— What is needed —
The lines to reproduce run from the first one below to the line containing "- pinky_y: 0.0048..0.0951", both included. Reproduce them exactly and nothing else.

— Data below —
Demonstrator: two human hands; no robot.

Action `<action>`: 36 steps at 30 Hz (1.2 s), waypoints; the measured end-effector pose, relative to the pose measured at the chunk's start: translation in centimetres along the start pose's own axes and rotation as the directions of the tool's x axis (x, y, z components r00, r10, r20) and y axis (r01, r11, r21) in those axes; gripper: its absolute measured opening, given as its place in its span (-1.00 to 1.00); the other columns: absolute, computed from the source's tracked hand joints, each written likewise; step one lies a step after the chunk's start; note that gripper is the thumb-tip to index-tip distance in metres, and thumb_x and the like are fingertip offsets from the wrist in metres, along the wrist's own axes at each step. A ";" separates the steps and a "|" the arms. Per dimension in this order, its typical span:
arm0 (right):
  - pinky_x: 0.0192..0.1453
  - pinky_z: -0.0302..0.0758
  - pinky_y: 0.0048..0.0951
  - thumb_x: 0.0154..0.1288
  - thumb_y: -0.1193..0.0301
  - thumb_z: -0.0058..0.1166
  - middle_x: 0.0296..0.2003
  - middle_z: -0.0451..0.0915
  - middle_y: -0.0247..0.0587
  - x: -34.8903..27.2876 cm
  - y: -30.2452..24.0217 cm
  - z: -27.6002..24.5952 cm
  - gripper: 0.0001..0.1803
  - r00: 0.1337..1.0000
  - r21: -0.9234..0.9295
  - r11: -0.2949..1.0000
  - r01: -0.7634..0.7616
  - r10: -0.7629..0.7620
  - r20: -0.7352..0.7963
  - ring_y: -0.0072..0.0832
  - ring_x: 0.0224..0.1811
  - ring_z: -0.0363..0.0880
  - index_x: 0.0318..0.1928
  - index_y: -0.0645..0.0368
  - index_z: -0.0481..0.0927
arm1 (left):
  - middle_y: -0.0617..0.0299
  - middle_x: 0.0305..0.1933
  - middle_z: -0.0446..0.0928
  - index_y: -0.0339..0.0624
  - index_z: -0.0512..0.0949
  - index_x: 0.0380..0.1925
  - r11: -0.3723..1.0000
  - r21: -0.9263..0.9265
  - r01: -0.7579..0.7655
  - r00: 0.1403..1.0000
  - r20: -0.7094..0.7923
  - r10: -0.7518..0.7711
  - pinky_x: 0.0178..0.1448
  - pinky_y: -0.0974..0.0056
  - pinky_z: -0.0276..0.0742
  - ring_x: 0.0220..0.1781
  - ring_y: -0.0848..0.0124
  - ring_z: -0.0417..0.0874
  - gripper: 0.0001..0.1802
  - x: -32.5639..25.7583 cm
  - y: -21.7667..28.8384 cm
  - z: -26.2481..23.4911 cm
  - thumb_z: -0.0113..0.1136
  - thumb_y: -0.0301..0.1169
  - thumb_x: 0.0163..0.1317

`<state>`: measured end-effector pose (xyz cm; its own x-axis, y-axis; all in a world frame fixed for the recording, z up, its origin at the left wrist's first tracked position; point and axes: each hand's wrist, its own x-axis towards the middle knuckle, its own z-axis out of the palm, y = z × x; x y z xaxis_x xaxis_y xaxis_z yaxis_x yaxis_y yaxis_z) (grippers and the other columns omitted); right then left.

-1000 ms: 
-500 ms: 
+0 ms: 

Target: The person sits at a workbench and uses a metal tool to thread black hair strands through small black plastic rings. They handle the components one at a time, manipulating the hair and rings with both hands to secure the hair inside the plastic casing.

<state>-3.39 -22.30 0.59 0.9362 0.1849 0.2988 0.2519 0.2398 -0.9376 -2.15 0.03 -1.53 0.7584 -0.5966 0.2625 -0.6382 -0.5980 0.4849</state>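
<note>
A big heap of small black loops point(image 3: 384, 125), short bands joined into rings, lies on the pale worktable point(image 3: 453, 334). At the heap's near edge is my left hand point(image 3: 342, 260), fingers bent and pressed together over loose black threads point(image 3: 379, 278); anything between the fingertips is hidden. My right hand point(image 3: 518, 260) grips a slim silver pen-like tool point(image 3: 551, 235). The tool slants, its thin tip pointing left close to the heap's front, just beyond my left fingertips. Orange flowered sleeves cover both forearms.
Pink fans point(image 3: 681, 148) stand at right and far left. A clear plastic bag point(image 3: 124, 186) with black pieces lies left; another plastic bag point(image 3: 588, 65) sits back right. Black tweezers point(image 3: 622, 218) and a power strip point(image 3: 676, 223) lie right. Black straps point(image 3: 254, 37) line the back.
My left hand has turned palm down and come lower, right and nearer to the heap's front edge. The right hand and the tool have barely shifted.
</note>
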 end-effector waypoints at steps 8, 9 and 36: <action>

— Written solution —
Demonstrator: two human hands; no robot.

Action `<action>`: 36 steps at 30 Hz (1.2 s), waypoints; the measured end-effector pose, relative to the pose measured at the chunk's start: translation in centimetres along the start pose's own axes and rotation as the directions of the tool's x axis (x, y, z components r00, r10, r20) and y axis (r01, r11, r21) in those axes; gripper: its absolute measured opening, given as its place in its span (-1.00 to 1.00); the other columns: absolute, computed from the source's tracked hand joints, each written likewise; step one lies a step after the chunk's start; note that gripper is the thumb-tip to index-tip distance in metres, and thumb_x and the like are fingertip offsets from the wrist in metres, along the wrist's own axes at each step. A ";" separates the steps and a "|" the arms. Per dimension in this order, its typical span:
arm0 (right):
  - pinky_x: 0.0192..0.1453
  - pinky_z: -0.0302..0.0758
  - pinky_y: 0.0048..0.0951

The exercise is now done.